• _WHAT IS NEEDED_
Return, exactly and in full, the lines of the records below starting at the one with "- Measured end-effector" and ending at the one with "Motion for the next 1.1", and no other lines.

• _EXTRACTED RECORDS_
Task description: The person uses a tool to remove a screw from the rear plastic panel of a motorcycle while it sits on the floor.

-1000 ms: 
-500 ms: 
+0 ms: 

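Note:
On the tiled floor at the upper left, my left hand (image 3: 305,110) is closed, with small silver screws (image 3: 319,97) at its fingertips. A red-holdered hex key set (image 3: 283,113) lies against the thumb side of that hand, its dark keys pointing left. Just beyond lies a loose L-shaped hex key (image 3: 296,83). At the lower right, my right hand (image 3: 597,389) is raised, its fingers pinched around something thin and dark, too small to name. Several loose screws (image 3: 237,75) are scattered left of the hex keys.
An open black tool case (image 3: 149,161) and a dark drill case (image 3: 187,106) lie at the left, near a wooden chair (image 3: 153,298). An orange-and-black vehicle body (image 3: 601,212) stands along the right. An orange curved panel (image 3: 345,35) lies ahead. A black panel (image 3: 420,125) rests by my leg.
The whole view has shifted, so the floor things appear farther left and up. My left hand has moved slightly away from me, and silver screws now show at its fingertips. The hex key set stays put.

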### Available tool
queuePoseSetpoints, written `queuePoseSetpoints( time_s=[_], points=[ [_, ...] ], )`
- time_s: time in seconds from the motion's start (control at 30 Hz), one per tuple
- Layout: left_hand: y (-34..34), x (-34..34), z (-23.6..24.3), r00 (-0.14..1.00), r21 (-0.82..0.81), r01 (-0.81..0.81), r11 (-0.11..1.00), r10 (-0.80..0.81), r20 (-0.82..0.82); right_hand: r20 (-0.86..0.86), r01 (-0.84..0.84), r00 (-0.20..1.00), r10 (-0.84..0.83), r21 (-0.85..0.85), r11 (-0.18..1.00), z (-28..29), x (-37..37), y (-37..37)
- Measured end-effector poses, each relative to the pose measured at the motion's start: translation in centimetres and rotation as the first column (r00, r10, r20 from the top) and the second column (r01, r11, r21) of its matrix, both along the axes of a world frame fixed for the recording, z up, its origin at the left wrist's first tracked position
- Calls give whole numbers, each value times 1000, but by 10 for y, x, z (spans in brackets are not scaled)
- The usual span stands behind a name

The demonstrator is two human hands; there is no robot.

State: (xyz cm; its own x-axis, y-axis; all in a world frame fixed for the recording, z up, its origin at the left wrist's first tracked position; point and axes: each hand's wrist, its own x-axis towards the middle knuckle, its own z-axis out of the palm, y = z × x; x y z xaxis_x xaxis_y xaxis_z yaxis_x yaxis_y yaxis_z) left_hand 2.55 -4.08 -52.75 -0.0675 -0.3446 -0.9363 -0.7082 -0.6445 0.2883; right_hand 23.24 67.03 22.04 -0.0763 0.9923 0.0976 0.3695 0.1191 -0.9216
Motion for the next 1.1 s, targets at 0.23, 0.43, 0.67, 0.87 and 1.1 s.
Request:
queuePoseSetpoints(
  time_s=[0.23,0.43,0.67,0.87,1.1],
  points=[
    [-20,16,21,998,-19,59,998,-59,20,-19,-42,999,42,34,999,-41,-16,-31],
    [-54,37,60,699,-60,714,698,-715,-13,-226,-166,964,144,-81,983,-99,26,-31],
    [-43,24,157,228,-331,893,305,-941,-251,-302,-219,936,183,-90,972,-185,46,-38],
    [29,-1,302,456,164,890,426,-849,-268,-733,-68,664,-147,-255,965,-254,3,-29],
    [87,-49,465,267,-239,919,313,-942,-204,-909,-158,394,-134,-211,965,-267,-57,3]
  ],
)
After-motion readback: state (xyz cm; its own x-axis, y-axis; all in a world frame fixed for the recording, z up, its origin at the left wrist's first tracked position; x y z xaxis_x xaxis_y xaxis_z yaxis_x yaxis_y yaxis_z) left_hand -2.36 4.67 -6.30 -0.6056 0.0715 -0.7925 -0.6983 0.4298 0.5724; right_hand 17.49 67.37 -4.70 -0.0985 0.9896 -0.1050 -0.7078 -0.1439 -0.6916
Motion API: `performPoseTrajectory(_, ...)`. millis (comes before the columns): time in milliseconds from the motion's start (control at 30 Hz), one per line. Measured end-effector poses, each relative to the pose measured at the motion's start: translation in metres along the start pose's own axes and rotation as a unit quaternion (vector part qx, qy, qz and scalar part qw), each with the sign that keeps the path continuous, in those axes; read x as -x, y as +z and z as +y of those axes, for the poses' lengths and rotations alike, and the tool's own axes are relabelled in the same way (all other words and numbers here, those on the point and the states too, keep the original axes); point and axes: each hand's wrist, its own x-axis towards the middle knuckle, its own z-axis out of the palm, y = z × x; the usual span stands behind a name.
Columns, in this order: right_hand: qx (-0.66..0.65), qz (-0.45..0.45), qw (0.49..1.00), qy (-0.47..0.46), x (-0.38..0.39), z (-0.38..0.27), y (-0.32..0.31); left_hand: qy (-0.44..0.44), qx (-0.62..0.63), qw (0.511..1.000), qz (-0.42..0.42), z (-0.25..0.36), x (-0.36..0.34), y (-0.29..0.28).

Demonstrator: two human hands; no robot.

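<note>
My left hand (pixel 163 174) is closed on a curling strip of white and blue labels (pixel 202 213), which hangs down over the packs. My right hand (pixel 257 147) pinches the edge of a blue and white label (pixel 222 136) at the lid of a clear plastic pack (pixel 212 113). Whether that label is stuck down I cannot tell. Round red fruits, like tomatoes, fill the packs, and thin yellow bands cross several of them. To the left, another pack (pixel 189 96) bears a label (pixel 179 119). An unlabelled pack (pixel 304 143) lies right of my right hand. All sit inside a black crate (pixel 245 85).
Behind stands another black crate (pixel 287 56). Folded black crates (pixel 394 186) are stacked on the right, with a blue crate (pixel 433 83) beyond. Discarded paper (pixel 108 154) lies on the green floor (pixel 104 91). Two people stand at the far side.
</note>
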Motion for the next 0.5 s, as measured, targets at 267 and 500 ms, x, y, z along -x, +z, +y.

• _ANSWER TO THIS TASK_
- Measured end-effector poses, each relative to the pose measured at the motion's start: translation in centimetres and rotation as the first column (r00, r10, r20 from the top) and the second column (r01, r11, r21) of its matrix, both along the axes of a world frame fixed for the recording, z up, its origin at the left wrist's first tracked position
- Calls give whole numbers, each value times 1000, but by 10 for y, x, z (spans in brackets are not scaled)
- The usual span stands behind a name

The demonstrator is two human hands; there is no robot.

State: (xyz cm; its own x-axis, y-axis; all in a world frame fixed for the recording, z up, its origin at the left wrist's first tracked position; point and axes: each hand's wrist, its own x-axis towards the middle knuckle, its own z-axis out of the palm, y = z × x; x y z xaxis_x xaxis_y xaxis_z yaxis_x yaxis_y yaxis_z) left_hand 2.55 -4.08 -52.75 -0.0675 -0.3446 -0.9363 -0.7082 -0.6445 0.2883; right_hand 23.24 67.03 22.04 -0.0763 0.9923 0.0976 0.3695 0.1191 -0.9216
Motion for the next 1.1 s, targets at 0.23, 0.43, 0.67, 0.87 and 1.1 s.

No additional output will be generated.